- What is required:
Each line of the records needs to be written out exactly, with any image left out.

(Dataset entries)
((
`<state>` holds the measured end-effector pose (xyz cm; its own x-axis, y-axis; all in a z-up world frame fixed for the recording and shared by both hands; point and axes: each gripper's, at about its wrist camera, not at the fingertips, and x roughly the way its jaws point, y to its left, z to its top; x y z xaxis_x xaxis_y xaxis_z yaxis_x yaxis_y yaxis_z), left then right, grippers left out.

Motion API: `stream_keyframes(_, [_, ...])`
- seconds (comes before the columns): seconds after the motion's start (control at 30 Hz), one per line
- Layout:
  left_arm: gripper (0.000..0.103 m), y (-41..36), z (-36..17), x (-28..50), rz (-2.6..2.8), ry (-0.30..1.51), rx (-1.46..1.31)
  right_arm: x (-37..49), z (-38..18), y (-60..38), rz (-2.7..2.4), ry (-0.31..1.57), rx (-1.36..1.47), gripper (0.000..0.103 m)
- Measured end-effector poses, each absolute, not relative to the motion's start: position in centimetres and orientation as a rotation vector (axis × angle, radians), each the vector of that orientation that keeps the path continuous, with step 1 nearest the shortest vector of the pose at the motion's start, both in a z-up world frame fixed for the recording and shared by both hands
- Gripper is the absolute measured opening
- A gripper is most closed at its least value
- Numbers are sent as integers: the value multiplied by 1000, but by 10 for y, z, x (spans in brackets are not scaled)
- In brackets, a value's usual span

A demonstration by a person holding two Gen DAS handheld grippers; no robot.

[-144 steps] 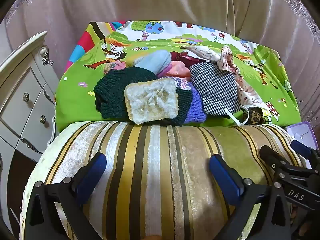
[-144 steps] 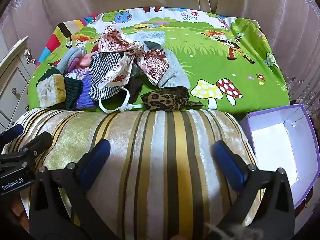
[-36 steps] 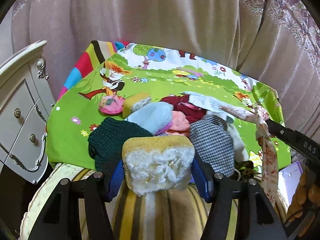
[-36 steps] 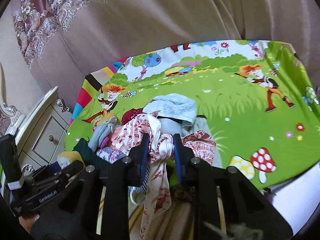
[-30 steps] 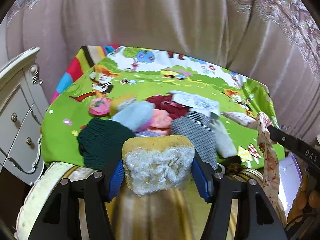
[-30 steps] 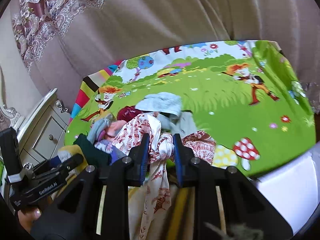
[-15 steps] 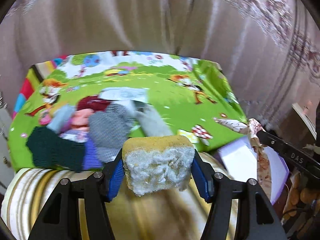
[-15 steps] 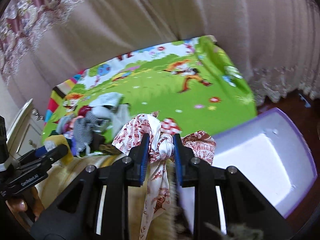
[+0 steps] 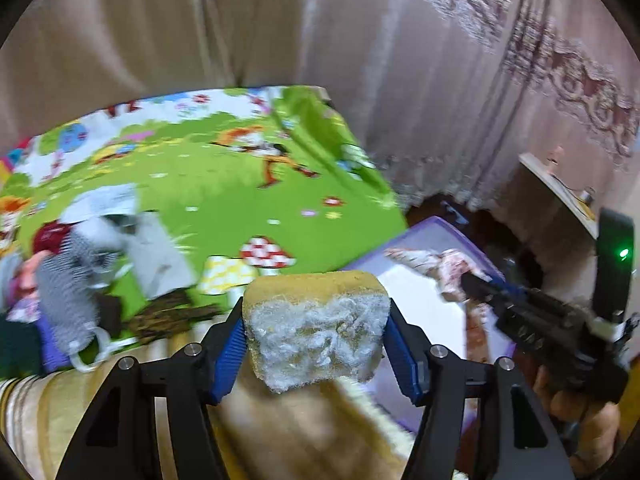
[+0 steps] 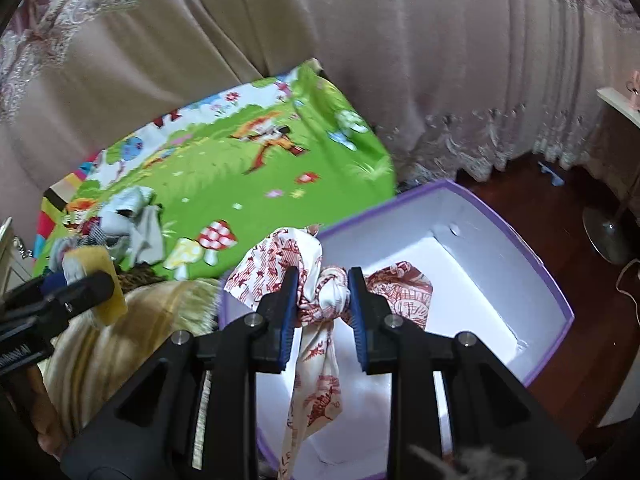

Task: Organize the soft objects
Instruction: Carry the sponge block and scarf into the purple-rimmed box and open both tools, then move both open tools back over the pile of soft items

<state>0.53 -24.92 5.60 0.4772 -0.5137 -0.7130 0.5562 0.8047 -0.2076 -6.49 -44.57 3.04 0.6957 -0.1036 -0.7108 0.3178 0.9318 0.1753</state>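
Observation:
My left gripper (image 9: pixel 316 354) is shut on a yellow sponge (image 9: pixel 316 328) with a fuzzy grey face, held in the air above the striped cushion (image 9: pixel 44 396). My right gripper (image 10: pixel 323 312) is shut on the knot of a red-and-white printed scarf (image 10: pixel 320 392), whose tails hang inside the white, purple-rimmed box (image 10: pixel 500 236). In the left wrist view the right gripper (image 9: pixel 472 284) and the scarf (image 9: pixel 444 262) are over the box (image 9: pixel 432 226). In the right wrist view the left gripper (image 10: pixel 80 284) with the sponge (image 10: pixel 100 280) is at the left.
A pile of soft clothes (image 9: pixel 80 264) lies on the green cartoon mat (image 10: pixel 248 176) to the left. Beige curtains (image 10: pixel 400 60) hang behind. Right of the box are a dark wood floor and a lamp base (image 10: pixel 608 236). A shelf (image 9: pixel 560 184) stands at the far right.
Both grippers have swung right, away from the pile, each still holding its item. The scarf now hangs over the purple-rimmed box, and the sponge has come up beside it.

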Motion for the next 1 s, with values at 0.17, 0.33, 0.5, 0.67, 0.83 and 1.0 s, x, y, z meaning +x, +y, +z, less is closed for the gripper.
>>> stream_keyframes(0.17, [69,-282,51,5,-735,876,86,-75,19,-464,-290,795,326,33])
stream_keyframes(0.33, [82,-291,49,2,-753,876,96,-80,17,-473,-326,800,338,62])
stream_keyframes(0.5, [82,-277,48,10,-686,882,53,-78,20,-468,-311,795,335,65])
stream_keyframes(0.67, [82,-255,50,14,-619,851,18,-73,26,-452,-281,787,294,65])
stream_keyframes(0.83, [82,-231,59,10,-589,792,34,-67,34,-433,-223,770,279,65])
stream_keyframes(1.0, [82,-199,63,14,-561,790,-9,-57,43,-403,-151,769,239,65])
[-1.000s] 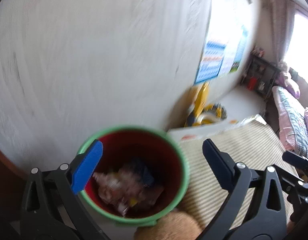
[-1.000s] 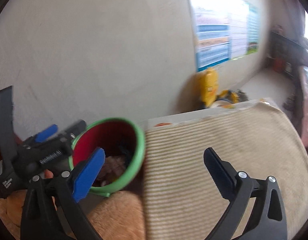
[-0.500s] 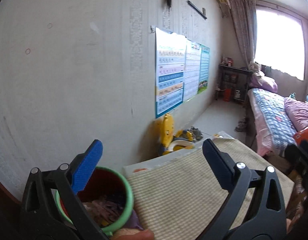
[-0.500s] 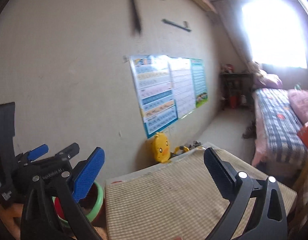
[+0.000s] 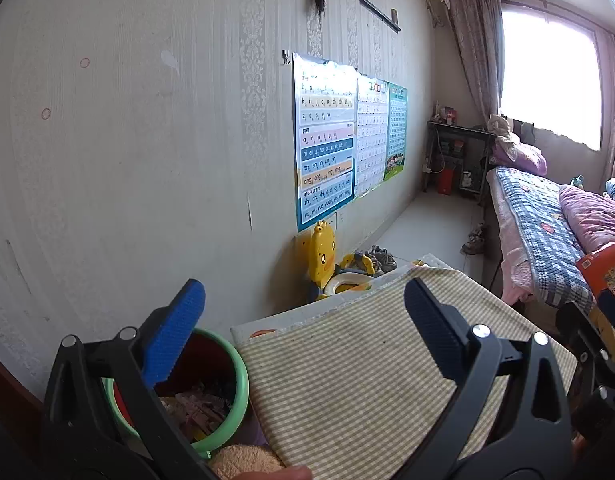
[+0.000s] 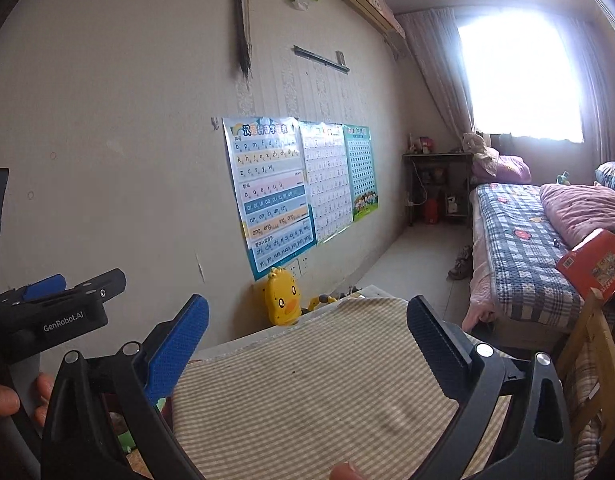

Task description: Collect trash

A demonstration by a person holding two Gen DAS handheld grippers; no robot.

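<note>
Both views have tilted up off the bin (image 5: 231, 396) (low left, trash inside); left gripper (image 5: 303, 328) and right gripper (image 6: 307, 332), wide and empty, should scan the striped cloth (image 5: 367, 368) before committing.

A low surface covered with a striped beige cloth (image 5: 371, 376) stood against the wall. Just beside its left edge sat a green-rimmed red bin (image 5: 227, 384) holding scraps. Beyond lay pale floor (image 6: 419, 256), with a yellow duck potty (image 5: 327, 264) and shoes (image 5: 473, 238) on it.
</note>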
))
- Solved problem:
`<state>` holds the measured end-effector pose (xyz cm; its own x-axis, y-axis; all in a z-up world frame fixed for the recording and shared by both hands; point and axes: each gripper's, at about its wrist camera, not at the fingertips, and x roughly the way its jaws point, y to its left, z to its top; x y z xaxis_x xaxis_y xaxis_z yaxis_x yaxis_y yaxis_z), left then right, grippers left out.

Motion API: `stream_keyframes(_, [_, ...])`
- seconds (comes before the columns): seconds after the motion's start (control at 30 Hz), one per line
- Layout:
  left_arm: gripper (0.000..0.103 m), y (-41..36), z (-36..17), x (-28..50), rz (-2.6..2.8), ry (-0.30..1.51), rx (-1.46..1.31)
  right_arm: x (-37..49), z (-38..18), y (-60..38), rz (-2.7..2.4), ry (-0.31..1.57), rx (-1.36..1.47), gripper (0.000..0.103 m)
- Measured end-effector poses, each absolute, not relative to the motion's start: position in centimetres and orientation as a rotation vector (axis × angle, radians), each the vector of that orientation that keeps the path continuous, with step 1 nearest the shortest vector of the pose at the motion's start, both in a z-up world frame fixed for the recording and shared by both hands
- Gripper is the absolute measured opening
- A gripper is most closed at its least value
- Numbers are sent as integers: the value multiplied by 1000, but by 10 for y, z, x (spans in brackets are not scaled)
- In brackets, a value's usual span

A demonstration by a person holding two Gen DAS handheld grippers; no robot.

[-144 steps] 
[-144 steps] 
[-36 steps] 
[-36 steps] 
[-30 steps] 
[-30 steps] 
[-15 steps] 
[-15 steps] 
[+0 steps] 
[+0 steps] 

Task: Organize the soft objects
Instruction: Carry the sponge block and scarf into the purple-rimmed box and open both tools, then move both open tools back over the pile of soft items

<state>0.53 -24.92 5.60 0.4772 -0.5137 -0.7130 0.5562 0.8047 -0.2076 -6.49 -44.57 3.04 0.6957 -0.1036 -0.7108 0.3178 0.9318 0.1753</state>
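Observation:
My left gripper (image 9: pixel 316 354) is shut on a yellow sponge (image 9: pixel 316 328) with a fuzzy grey face, held in the air above the striped cushion (image 9: pixel 44 396). My right gripper (image 10: pixel 323 312) is shut on the knot of a red-and-white printed scarf (image 10: pixel 320 392), whose tails hang inside the white, purple-rimmed box (image 10: pixel 500 236). In the left wrist view the right gripper (image 9: pixel 472 284) and the scarf (image 9: pixel 444 262) are over the box (image 9: pixel 432 226). In the right wrist view the left gripper (image 10: pixel 80 284) with the sponge (image 10: pixel 100 280) is at the left.
A pile of soft clothes (image 9: pixel 80 264) lies on the green cartoon mat (image 10: pixel 248 176) to the left. Beige curtains (image 10: pixel 400 60) hang behind. Right of the box are a dark wood floor and a lamp base (image 10: pixel 608 236). A shelf (image 9: pixel 560 184) stands at the far right.
Both grippers have swung right, away from the pile, each still holding its item. The scarf now hangs over the purple-rimmed box, and the sponge has come up beside it.
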
Motion for the next 1 s, with values at 0.17, 0.33, 0.5, 0.67, 0.83 and 1.0 s, x, y, z meaning +x, +y, +z, less is closed for the gripper.
>>> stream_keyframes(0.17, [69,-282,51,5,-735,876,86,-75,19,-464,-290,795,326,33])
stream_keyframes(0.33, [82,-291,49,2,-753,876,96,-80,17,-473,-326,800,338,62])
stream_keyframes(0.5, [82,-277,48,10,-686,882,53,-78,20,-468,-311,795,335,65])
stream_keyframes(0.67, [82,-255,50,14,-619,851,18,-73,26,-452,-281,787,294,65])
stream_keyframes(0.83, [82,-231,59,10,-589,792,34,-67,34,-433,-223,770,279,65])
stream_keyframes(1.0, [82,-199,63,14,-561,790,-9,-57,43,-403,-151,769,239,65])
[-1.000s] 
[-1.000s] 
[-0.500s] 
[-0.500s] 
[+0.000s] 
[+0.000s] 

Task description: Collect trash

A demonstration by a person holding two Gen DAS handheld grippers; no robot.

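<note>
Both views have tilted up off the bin (image 5: 231, 396) (low left, trash inside); left gripper (image 5: 303, 328) and right gripper (image 6: 307, 332), wide and empty, should scan the striped cloth (image 5: 367, 368) before committing.

A low surface covered with a striped beige cloth (image 5: 371, 376) stood against the wall. Just beside its left edge sat a green-rimmed red bin (image 5: 227, 384) holding scraps. Beyond lay pale floor (image 6: 419, 256), with a yellow duck potty (image 5: 327, 264) and shoes (image 5: 473, 238) on it.
</note>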

No additional output is expected.